Who knows, but they did it. The task seemed ridiculous. It seemed unrelated. It felt like a futile effort in the face of a bigger issue, but they did. They did their part. They participated in a miracle. Just imagining the servants lugging jars back and forth from the well is like looking at one single puzzle piece out of a thousand that make a picture. It doesn’t make a whole lot of sense. It doesn’t always look like fits anywhere. On its own it’s completely useless. But when you put it in place with all of the other pieces - -
When the vision and passion of Mary to end the scarcity are added to the jars of the party host and the physical labor of the servants and the natural resources given by God and the power of Jesus transformation happens. The whole picture becomes clear. A miracle occurs.
Why wouldn’t it be any different today? When the vision and passion to tackle hunger is given by the Holy Spirit to one person, the resources of another are added, the physical labor still more get to work with the natural resources given by God, and the power of Jesus’s abundant love tie it all together transformation can happen. A miracle can occur. The picture will be clear when all the pieces of the puzzle are put together.
· When one Sunday School teacher is added to a mentor in confirmation class, talks about prayer and practice at home, the experience of worship and hearing the Word of God, the miracle of faith formation in a younger generation is within reach.
· When you fill one backpack with food, and add it to WIC benefit checks that facilitate the most comfortable in the community in helping the ones who struggle the most, job skills training, and affordable childcare options, and emergency benevolence assistance from the churches sharing Christ’s love, alert and compassionate school counselors, the lives of struggling families are transformed. A miracle.
· When you share even just 5% of your income with the church, and add to it the 10% someone else can share and the 2% of another, now we have resources to provide opportunities to explore faith, share God’s love, and grow disciples of Jesus among our church family and throughout the community. Transformation. Miracles.

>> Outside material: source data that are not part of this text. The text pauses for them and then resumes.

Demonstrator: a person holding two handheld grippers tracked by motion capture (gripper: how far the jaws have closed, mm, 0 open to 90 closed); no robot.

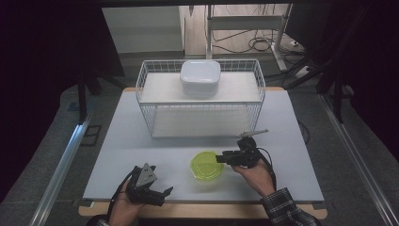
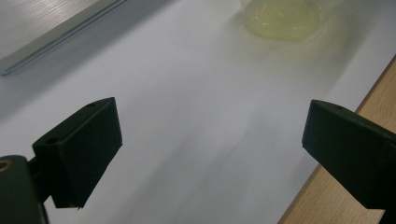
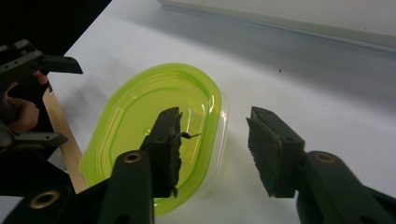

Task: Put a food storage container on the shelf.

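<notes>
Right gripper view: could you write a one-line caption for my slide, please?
Right gripper straddles the rim of a lime-green lidded container on the white table.

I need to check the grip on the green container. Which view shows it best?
The right gripper view: the green container is close and sharp, its rim between the right gripper's open jaws. The high view shows it small; the left gripper view shows a pale blur at the top.
</notes>
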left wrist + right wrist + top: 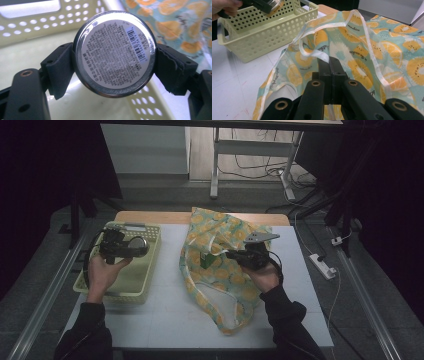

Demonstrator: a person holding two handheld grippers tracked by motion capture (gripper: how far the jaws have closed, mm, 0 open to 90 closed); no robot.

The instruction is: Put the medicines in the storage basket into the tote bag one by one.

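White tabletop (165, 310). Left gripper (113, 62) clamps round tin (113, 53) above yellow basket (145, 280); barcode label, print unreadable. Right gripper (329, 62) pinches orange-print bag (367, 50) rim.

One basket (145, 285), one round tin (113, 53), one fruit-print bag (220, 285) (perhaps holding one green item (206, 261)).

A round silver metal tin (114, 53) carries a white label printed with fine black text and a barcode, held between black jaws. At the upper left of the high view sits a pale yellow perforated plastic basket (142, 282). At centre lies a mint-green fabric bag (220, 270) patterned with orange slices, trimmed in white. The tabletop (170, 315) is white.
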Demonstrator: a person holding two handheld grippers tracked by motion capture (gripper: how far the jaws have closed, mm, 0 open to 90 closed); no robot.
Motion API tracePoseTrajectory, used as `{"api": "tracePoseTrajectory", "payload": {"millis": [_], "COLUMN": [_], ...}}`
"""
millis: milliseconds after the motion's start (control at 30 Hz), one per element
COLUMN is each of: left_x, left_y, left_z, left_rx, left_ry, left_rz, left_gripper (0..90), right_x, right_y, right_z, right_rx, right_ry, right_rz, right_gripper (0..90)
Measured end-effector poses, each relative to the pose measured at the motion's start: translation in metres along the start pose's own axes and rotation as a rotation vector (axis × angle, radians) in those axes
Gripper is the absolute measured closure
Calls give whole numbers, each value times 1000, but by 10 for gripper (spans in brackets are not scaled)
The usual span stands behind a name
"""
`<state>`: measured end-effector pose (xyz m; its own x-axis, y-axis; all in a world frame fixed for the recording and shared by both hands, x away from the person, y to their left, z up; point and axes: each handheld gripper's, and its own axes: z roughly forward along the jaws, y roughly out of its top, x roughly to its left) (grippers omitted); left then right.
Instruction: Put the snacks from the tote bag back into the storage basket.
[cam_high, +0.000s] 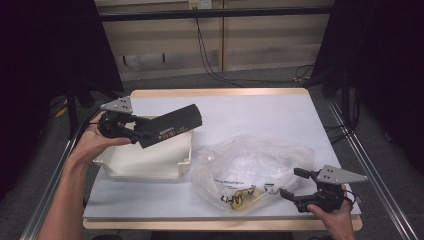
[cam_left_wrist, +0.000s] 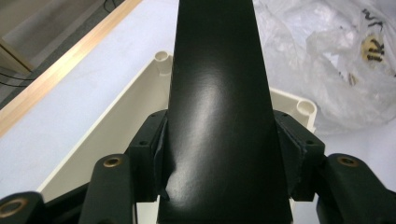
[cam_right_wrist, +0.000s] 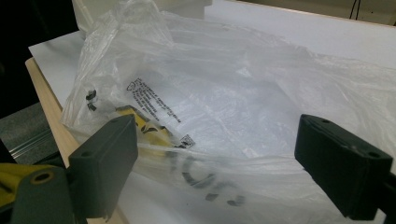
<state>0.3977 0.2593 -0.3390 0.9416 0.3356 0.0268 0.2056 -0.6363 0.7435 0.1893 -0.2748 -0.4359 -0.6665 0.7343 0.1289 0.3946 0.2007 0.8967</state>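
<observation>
Table space comes first: the white surface takes the centre of the high view, its wooden rim showing at the top and bottom edges, with bare room across the upper right and a strip along the bottom left. Next in size, the clear plastic bag lies crumpled at lower centre, something yellow and black inside it near the bottom edge; its left side lies just beside the cream tray, which sits at centre left, open side up. Above that tray, tilted up toward the right, is the black box, long and flat, clamped at its lower left end by the left gripper; the left gripper view shows both jaws pressed against the box's sides with the tray's rim beneath.

At lower right, the right gripper rests close to the table's bottom edge, jaws spread wide and pointing at the bag's right fringe, apparently not yet gripping the film.

Judging by this, the box is being carried over the tray. Lowering it calls for levelling it and keeping its far end inside the tray's right wall, clear of the bag. The right gripper has little room behind it, so any move should go forward or up.
</observation>
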Motion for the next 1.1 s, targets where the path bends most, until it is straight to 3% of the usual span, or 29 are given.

We all have the opportunity to be a piece of the puzzle. We all have the opportunity to be a part of transformation in the name of Jesus. We all have the opportunity to be a part of miracles. Last year our congregation committed itself to three ministry areas where we saw a need, a scarcity you might say, in our life together and in the world around us. We committed ourselves to be a part of transformation in our ministries with children and youth, spiritual growth among friends and strangers, and meeting the basic needs of those who are lacking in our community. We are still working on our transformation goals. We are still looking to be a part of miracles, but they don’t happen magically. They don’t happen without people who have vision, those who will sharing of resources, workers who carry them out, and a strong connection to the power of Christ. They won’t happen until all the pieces of the puzzle are in place.